▶ _Exercise goal_
Once you find the line with "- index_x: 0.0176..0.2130" in the entries below, return exactly every line from it through the line with "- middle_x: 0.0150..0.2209".

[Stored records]
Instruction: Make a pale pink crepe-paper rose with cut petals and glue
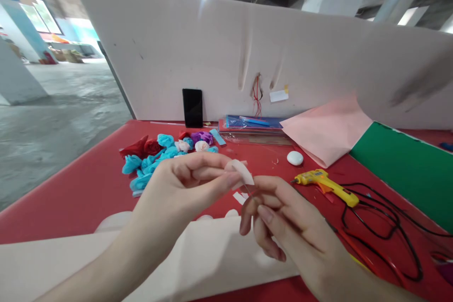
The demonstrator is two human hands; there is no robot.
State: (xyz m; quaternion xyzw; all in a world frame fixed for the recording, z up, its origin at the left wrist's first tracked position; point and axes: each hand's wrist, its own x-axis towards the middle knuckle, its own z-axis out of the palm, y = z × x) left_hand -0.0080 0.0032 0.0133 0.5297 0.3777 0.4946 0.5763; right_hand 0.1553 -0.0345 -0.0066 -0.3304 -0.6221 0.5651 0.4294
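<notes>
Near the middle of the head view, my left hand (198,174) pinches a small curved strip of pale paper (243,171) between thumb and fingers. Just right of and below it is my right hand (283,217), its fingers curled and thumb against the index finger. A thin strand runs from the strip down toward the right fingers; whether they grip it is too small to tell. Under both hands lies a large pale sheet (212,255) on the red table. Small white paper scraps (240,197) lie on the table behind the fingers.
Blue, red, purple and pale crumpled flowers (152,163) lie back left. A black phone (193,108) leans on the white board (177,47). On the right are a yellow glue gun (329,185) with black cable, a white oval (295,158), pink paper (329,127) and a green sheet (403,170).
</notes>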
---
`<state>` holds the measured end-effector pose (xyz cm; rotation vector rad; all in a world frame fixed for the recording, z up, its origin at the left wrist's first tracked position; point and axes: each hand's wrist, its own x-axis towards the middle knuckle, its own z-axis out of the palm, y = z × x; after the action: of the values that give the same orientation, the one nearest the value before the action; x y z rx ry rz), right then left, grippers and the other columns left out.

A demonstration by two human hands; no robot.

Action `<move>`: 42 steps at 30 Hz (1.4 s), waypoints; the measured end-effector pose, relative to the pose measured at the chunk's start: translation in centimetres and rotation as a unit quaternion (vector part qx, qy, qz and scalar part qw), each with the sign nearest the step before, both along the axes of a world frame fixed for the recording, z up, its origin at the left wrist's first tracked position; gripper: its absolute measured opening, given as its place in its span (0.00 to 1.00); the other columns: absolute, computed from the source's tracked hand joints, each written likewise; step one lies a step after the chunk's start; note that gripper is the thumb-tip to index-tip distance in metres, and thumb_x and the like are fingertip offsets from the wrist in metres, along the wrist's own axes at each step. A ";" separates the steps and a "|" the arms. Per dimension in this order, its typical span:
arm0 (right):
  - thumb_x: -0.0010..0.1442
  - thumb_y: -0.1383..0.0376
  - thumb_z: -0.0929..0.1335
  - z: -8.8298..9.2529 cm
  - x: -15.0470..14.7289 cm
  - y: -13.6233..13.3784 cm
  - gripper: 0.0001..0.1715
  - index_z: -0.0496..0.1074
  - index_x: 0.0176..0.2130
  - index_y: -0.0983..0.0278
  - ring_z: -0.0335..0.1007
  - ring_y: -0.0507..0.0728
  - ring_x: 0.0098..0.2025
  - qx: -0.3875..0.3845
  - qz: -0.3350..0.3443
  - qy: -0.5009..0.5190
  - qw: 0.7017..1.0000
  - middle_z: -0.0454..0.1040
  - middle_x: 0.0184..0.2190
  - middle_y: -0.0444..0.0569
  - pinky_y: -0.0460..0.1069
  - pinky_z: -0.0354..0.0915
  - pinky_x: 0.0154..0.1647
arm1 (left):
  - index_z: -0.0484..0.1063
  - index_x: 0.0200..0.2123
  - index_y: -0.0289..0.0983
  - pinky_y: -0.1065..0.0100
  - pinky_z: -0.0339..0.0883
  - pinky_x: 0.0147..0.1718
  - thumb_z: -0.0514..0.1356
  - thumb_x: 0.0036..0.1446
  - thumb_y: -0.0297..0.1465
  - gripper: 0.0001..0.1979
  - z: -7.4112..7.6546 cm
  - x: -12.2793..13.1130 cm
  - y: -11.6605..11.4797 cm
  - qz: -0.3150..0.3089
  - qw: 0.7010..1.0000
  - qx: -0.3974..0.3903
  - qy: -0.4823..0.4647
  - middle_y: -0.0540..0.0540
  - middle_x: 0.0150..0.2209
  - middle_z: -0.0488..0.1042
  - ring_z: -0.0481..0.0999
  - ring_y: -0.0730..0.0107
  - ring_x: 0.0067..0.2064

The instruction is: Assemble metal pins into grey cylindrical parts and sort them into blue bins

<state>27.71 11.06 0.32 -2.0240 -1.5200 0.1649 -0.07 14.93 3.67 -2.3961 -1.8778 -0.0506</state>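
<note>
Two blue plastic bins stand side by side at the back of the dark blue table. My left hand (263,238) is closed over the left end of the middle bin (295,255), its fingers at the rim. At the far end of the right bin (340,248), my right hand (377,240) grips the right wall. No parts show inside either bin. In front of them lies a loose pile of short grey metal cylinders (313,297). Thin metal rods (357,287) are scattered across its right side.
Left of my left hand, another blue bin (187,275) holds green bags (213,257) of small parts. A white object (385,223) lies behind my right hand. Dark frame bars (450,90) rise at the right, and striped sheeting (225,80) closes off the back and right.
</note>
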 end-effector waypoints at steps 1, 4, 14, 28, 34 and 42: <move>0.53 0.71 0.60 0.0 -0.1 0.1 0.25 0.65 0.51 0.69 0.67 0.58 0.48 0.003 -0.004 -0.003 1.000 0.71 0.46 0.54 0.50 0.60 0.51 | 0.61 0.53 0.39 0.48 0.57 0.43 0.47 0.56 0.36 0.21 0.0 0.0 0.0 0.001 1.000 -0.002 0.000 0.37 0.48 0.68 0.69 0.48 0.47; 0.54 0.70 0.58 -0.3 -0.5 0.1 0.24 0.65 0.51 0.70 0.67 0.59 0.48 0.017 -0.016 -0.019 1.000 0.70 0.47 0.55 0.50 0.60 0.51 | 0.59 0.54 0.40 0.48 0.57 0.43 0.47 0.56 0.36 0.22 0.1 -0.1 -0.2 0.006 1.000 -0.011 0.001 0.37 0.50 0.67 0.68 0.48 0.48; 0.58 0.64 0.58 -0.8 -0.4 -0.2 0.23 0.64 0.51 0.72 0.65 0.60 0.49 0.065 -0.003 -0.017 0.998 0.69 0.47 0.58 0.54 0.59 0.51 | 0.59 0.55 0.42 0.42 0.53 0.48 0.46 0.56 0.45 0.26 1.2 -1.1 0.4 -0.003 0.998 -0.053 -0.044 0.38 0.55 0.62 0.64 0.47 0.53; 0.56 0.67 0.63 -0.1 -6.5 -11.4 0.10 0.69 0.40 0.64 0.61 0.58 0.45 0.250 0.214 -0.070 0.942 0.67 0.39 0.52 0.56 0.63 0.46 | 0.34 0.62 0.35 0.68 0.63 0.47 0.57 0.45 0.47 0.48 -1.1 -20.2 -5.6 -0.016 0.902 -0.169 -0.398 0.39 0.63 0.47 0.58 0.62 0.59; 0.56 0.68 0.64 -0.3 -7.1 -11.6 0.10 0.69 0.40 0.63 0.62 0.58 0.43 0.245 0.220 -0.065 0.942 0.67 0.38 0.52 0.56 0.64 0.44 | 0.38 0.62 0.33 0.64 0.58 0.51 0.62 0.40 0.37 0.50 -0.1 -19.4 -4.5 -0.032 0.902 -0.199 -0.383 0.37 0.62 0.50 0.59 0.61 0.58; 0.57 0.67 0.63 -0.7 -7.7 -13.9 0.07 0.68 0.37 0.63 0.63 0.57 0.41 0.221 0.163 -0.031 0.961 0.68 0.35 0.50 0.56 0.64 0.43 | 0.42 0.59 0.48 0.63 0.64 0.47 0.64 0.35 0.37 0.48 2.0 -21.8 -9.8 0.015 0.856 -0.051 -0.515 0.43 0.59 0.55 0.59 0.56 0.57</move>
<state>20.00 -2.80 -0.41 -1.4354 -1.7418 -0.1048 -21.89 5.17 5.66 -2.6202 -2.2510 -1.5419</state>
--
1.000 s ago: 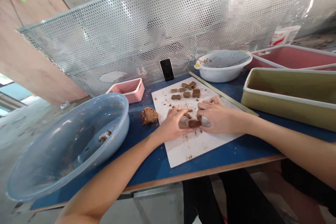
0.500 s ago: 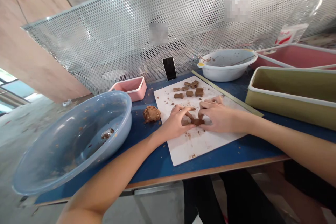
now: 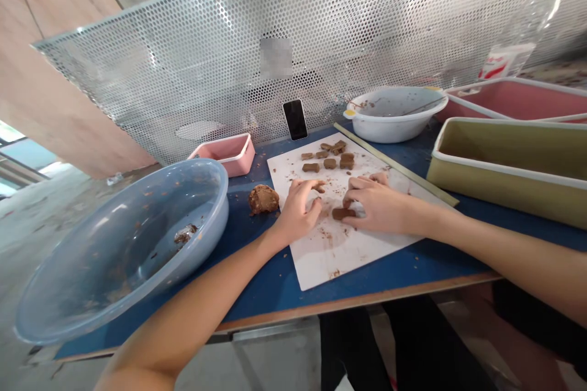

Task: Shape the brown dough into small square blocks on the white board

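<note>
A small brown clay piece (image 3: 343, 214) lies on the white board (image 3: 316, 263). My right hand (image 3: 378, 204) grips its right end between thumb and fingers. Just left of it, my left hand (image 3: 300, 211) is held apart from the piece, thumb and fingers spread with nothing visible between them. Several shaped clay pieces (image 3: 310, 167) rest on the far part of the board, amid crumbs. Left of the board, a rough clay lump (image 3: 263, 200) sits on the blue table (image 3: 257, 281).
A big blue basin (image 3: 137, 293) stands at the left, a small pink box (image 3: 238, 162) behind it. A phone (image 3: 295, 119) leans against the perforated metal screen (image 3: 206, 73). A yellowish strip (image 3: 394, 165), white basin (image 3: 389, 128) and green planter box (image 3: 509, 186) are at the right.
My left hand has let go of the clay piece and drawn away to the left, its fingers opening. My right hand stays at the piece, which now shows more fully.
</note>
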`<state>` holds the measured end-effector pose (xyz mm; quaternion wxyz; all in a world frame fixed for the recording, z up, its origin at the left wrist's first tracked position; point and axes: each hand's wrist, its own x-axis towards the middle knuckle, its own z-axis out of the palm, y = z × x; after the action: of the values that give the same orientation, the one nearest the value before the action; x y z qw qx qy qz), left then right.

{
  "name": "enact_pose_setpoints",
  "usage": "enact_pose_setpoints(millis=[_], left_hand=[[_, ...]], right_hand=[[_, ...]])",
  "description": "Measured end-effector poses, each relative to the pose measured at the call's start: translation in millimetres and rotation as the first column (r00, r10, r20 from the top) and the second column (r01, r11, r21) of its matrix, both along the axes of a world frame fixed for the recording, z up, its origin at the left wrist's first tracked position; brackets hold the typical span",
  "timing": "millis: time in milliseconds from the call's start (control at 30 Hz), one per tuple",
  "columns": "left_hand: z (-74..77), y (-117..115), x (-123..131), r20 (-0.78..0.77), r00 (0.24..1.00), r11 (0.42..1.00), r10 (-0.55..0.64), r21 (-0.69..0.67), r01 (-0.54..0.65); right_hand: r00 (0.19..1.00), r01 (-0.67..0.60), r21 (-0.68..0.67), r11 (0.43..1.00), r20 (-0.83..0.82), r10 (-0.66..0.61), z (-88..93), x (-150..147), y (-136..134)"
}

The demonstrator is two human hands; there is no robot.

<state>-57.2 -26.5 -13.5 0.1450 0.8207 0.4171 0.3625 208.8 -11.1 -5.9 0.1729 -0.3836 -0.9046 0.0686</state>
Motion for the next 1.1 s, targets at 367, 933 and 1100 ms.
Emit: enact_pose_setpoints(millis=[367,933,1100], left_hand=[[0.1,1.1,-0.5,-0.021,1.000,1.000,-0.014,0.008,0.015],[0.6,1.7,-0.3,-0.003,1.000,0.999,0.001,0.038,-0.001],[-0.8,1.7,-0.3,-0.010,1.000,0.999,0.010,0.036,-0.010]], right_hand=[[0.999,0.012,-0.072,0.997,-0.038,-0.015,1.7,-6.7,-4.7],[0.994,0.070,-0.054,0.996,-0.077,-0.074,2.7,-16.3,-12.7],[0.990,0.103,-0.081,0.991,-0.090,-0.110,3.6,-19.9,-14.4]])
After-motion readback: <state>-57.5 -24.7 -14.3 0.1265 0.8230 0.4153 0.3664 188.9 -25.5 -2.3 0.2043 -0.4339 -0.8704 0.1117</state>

▶ _Response area_
  - index_x: 0.0176..0.2130
  - index_y: -0.0983..0.0278
  - ring_z: -0.0335..0.1007
  - ring_y: -0.0507..0.0728
  - ring_x: 0.0098..0.2025
  - qx: -0.3875..0.3845
  - qz: -0.3350..0.3443
  - qy: -0.5009..0.5190
  - qw: 0.7017..1.0000
  - middle_z: -0.0454..0.1040
  - middle_x: 0.0184..0.2190
  - middle_y: -0.0444..0.0569
  - pinky_y: -0.0460..0.1069
  - pinky_z: -0.0354..0.0915
  - pinky_x: 0.0154..0.1647
arm1 (left):
  - index_z: -0.0484..0.1063
  - index_x: 0.0200..0.2123
  - index_y: -0.0289..0.0983
  - pinky_y: -0.1065..0.0100
  - pinky_z: -0.0339..0.0883
  - pinky_x: 0.0147..0.1718
  - thumb_z: -0.0514..0.1356
  - thumb_x: 0.0036..0.1446
  - thumb_y: -0.0297..0.1465
  - gripper: 0.0001..0.1979
  - z: -7.4112..7.6546 cm
  - x: -12.2793..13.1130 cm
  - y: -11.6605..11.4797 cm
  - qz: -0.3150..0.3089
  - qw: 0.7010..1.0000
  - qx: -0.3974..0.3903
  - qy: -0.4823..0.4647
  - middle_y: -0.0540..0.0540
  - middle_x: 0.0150..0.2209

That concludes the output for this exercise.